EXCERPTED RECORDS:
BEGIN

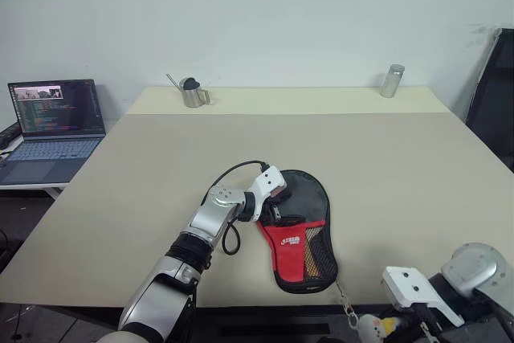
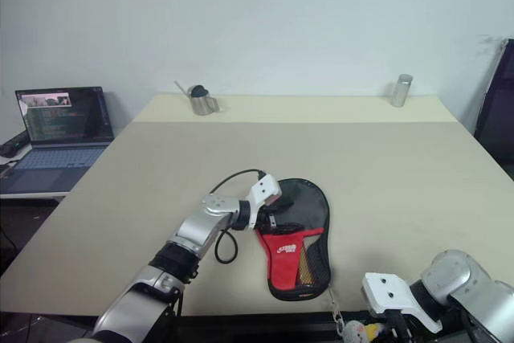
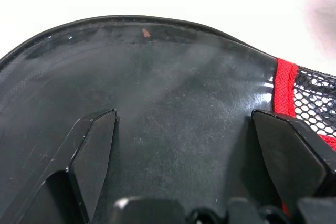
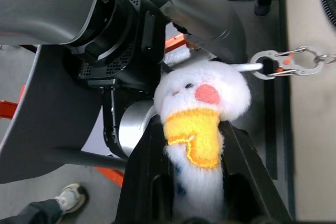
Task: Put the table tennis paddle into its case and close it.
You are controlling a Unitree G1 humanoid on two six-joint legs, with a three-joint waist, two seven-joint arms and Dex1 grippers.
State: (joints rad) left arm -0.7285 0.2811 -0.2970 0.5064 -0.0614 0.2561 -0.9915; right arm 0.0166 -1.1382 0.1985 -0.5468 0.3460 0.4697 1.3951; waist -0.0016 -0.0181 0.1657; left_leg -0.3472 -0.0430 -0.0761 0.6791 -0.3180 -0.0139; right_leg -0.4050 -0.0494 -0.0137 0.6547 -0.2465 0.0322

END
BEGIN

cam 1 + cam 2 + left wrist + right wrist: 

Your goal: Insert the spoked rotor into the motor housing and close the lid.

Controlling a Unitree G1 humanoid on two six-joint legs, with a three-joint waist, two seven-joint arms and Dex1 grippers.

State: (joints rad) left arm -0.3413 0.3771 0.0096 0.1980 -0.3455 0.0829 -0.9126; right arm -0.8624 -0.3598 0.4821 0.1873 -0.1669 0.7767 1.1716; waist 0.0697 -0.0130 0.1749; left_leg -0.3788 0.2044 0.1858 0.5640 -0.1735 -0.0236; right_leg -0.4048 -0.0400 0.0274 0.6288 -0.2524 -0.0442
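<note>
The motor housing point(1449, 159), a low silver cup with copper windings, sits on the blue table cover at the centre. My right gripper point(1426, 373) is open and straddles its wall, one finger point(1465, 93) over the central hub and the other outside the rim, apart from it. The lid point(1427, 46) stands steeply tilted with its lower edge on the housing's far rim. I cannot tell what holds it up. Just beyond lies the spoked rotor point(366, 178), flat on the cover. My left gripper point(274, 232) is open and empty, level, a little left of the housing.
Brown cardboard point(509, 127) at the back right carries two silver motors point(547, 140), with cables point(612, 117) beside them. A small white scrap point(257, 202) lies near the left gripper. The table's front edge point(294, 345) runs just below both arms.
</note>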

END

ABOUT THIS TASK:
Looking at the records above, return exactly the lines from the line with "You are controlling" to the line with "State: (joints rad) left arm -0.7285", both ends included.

YOUR SOLUTION:
You are controlling a Unitree G1 humanoid on two six-joint legs, with a three-joint waist, two seven-joint arms and Dex1 grippers.
State: (joints rad) left arm -0.7285 0.2811 -0.2970 0.5064 -0.0614 0.2561 -0.9915; right arm 0.0166 -1.1382 0.1985 -0.5468 0.3460 0.4697 1.3951; waist -0.0016 -0.0181 0.1657; left_leg -0.3472 -0.0430 -0.0761 0.6791 -0.3180 -0.0139; right_leg -0.4050 -0.0494 -0.0137 0.6547 -0.2465 0.0322

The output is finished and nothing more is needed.